Она оглядела Аленку повнимательнее, оценила ее наряд – в Светлице шитую телогрею из темно-синей зуфи со связанными на спине длинными рукавами, верхнюю сорочку из алой шиды, тонкой (своей!) работы зарукавья, шелковую кисть косника, и поняла, что девка – не из бедного житья. Да и насчет возраста усомнилась. Кто станет недоросточка так наряжать? По одежке Аленка гляделась девкой на выданье.
– Сколько лет-то тебе?
– Двадцать два на Алену равноапостольную исполнилось.
– Что ж ростом не удалась? А не врешь?
– Вот те крест, не вру.
Аленка честно перекрестилась.
– Вот не поверила бы… Ну, присаживайся, что ли.
Аленка села на лавку, Степанида Рязанка встала напротив, коленками на стулец, локтями на стол, подперлась и вздохнула.
– Говори уж, чего надо.
– Отворот нужен, – прошептала девушка. – Самый сильный, какой только есть.
– Слабый отворот, стало быть, уж испытала? – насмешливо спросила ворожея. – Ну и что же ты такое проделала?
– Заговор читала.
– А как ты его читала? – вдруг заинтересовалась ворожея.
– Ночью, на распутье.
– Это правильно. Ты помнишь его?
– Помню…
– Произнеси! – потребовала Рязанка. – Ну-ка, сейчас как раз к полуночи близко, давай, голубка!
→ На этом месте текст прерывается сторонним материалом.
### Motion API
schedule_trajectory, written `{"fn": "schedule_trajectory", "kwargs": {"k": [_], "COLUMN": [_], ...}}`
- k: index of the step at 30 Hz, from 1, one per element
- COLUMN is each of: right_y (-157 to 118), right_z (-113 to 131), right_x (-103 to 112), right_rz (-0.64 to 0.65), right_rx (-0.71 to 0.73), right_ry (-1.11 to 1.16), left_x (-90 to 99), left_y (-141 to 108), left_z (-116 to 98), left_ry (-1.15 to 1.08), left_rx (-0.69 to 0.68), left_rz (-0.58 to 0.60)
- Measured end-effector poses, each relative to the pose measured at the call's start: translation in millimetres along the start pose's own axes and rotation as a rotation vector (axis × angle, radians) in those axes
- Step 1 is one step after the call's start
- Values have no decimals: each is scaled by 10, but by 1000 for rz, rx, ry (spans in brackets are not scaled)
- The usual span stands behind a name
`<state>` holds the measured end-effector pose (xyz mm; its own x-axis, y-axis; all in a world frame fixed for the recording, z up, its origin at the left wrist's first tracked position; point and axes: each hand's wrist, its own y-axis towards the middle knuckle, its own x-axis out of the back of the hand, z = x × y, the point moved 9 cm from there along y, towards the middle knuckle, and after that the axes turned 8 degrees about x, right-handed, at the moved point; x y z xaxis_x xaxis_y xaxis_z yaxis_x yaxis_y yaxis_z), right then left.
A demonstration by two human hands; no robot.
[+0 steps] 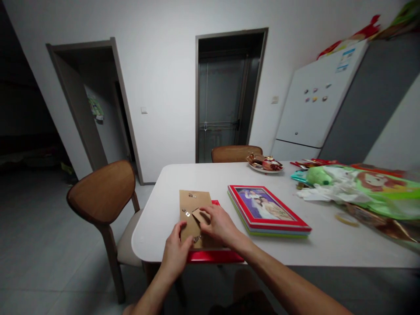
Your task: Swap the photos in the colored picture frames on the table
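A brown picture-frame backing board (194, 199) with small metal fittings lies over a red picture frame (215, 257) at the table's near edge. The red shows below it and at its upper right. My left hand (176, 251) grips the board at its lower left, thumb near a metal fitting (197, 239). With its fingers closed, my right hand (219, 225) holds a small brown stand flap (201, 216) tilted up from the board. To the right sits a stack of picture frames, the top one a red picture frame (265, 205) with a photo of people.
The white table (197, 175) has a plate (267, 169) of wrapped items at the back. Green packaging (387, 188) and white crumpled paper (341, 186) cover its right side. One wooden chair (105, 192) stands left, another wooden chair (236, 153) behind. A fridge (315, 113) is back right.
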<state>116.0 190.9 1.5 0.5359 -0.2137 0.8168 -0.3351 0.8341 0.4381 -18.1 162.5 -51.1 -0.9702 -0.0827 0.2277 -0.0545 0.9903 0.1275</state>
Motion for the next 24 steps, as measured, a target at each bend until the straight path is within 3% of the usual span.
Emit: {"fn": "schedule_trajectory", "kwargs": {"k": [3, 5, 9, 12, 16, 20, 24], "right_y": [32, 13, -148, -308, -398, -362, -333], "right_z": [165, 130, -324, -649, -800, -853, -931], "right_x": [55, 91, 76, -17, -100, -121, -83], "right_rz": [-24, -35, 22, 102, 126, 124, 64], "right_rx": [51, 50, -103, -202, -258, -307, -368], "right_ry": [99, 113, -80, -224, -290, -261, -92], "left_x": [199, 428, 953, 1196, 1336, 1397, 1176], "left_y": [142, 192, 198, 199, 259, 275, 199], "left_z": [141, 231, 459, 611, 681, 552, 339], "left_ry": [-176, -192, -183, -132, 17, 210, 314], "left_rx": [123, 171, 273, 318, 301, 210, 97], "left_rz": [-45, -82, -158, -182, -210, -295, -319]}}
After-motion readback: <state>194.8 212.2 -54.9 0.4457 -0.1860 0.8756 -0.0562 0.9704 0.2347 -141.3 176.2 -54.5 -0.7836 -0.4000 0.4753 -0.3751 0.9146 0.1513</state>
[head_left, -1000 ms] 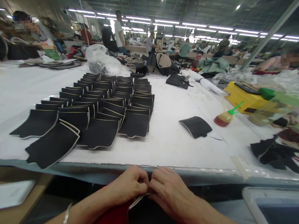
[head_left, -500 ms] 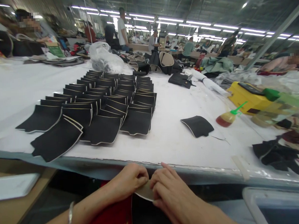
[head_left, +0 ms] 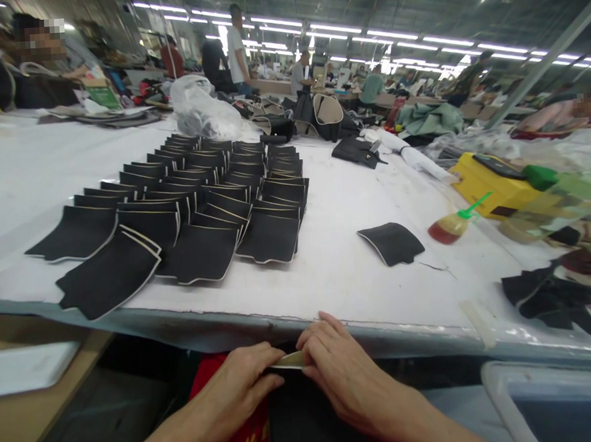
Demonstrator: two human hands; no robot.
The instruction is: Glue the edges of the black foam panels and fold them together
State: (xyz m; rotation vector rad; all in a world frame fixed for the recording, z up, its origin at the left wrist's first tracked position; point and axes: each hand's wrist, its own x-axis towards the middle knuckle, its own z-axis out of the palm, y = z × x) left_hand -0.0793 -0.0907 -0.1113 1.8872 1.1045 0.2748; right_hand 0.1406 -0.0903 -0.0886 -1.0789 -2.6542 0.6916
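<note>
Just below the table's front edge, both my hands grip the upper edge of a black panel with a pale edge strip. My left hand pinches the left end of that edge between thumb and fingers. The fingers of my right hand curl over its right end; their tips are partly hidden. A beige bit of the panel's underside shows between the hands. Ahead on the table stand overlapping rows of similar black panels. One more black panel lies apart on the right.
On the white table, a bottle with a green spout stands near a yellow box. Black scraps lie at the right edge. A grey bin is at lower right, a white tray at lower left. Other people work farther back.
My left hand has turned, its thumb now lower and apart from the fingers. The panel's top edge has tilted, so less beige shows. The view has shifted slightly.
</note>
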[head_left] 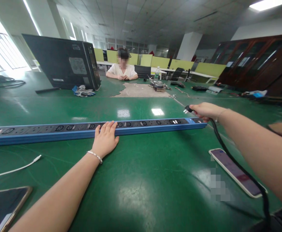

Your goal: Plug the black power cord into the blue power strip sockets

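Note:
A long blue power strip [141,130] with a row of black sockets lies across the green table [141,167]. My left hand [106,137] rests palm down on the strip near its middle, fingers spread over the sockets. Above the strip's right end, my right hand [200,111] grips a black plug [188,109], its metal prongs pointing left, clear of the sockets. The plug's thick black cable [218,133] runs from under my right hand down past a phone with a white edge [237,172].
At lower left lie another phone [6,206] and a white cable [17,169]. A black computer case [65,62] stands at back left beside gloves [83,91]. Across the table a person [122,69] sits, near a bottle [157,73] and small parts.

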Demonstrator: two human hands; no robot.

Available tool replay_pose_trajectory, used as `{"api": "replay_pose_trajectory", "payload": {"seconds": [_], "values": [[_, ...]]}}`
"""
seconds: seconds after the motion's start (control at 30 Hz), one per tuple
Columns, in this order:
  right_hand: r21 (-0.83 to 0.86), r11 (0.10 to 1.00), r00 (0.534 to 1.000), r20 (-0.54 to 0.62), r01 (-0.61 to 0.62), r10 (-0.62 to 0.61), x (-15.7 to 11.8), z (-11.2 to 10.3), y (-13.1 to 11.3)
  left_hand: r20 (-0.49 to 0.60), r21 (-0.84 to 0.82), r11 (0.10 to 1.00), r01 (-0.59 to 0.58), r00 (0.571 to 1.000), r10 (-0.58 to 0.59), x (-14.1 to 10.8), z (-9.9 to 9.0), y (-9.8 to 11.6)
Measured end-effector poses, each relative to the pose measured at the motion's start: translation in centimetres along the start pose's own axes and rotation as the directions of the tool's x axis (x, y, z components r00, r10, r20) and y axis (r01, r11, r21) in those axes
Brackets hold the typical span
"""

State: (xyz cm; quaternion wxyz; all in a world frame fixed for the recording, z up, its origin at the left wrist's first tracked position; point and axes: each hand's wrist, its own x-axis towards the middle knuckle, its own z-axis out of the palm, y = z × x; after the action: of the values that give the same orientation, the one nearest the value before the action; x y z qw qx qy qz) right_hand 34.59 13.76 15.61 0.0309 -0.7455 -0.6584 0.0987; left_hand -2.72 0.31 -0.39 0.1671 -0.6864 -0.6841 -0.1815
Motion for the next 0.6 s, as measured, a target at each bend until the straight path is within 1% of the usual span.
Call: {"api": "replay_pose_trajectory", "payload": {"seconds": [0.03, 0.1, 0.2, 0.3, 0.43, 0.6], "values": [[0.07, 0.998, 0.998, 0.063, 0.001, -0.005, -0.2, 0.8, -0.5, 0.0, 0.0, 1.0, -0.001, 1.0, 0.001, 0.0, 0.0, 0.0], [0.095, 0.996, 0.992, 0.125, -0.005, -0.007, -0.5, 2.2, -1.7, 0.005, 0.0, 1.0, -0.002, 1.0, 0.002, 0.0, -0.1, 0.0], [0.029, 0.998, 0.987, 0.15, 0.048, -0.051, -0.7, 3.8, -3.4, 0.014, -0.002, 1.0, -0.001, 1.0, 0.001, 0.0, -0.2, 0.0], [-0.033, 0.996, 0.982, 0.171, 0.085, -0.078, -0.7, 4.7, -4.6, 0.024, -0.008, 1.0, 0.002, 1.0, -0.002, 0.1, -0.2, 0.0], [-0.128, 0.983, 0.976, 0.191, 0.129, -0.103, -0.3, 5.5, -5.1, 0.018, -0.018, 1.0, 0.003, 1.0, -0.003, 0.1, -0.1, 0.0], [-0.302, 0.917, 0.954, 0.229, 0.259, -0.193, 0.7, 6.6, -5.3, 0.006, -0.005, 1.0, -0.002, 1.0, 0.002, 0.0, 0.0, 0.0]]}}
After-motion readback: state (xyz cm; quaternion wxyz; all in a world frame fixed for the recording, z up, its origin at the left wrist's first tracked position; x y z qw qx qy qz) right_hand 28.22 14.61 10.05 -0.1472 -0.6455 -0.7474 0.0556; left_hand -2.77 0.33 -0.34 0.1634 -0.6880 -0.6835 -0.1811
– Крест сымать? – безнадежно спросила Аленка.
– Сымай, – подумав, велела ворожея.
Аленка выложила на стол свой крестильный крестик серебряный. Никитишна взяла его на ладонь, зачем-то, прищурив единое око, разглядела.
– Потемнело серебро-то, девка, – непонятно для чего сказала она.
– Всё время темнеет, – пожаловалась Аленка.
– Плохо. И не разумеешь, с чего?
– Не разумею.
– Ну, говори.
Аленке вспомнилось зловещее бормотание карлицы Пелагейки: «…встану не благословясь, выйду не перекрестясь, из избы не дверьми, из двора не воротами, а дымным окном да подвальным бревном…» Увиделось и широкое смуглое лицо, в которое всякое слово заговора словно добавляло злобы.
– Встану не благословясь, выйду не перекрестясь, – робко, словно на том распутье, произнесла она, – из избы не дверьми, из двора не воротами, а окном… окном…
– Дымным окном да подвальным бревном, – подсказала Никитишна. – Нельзя спотыкаться. Давай-ка смелее!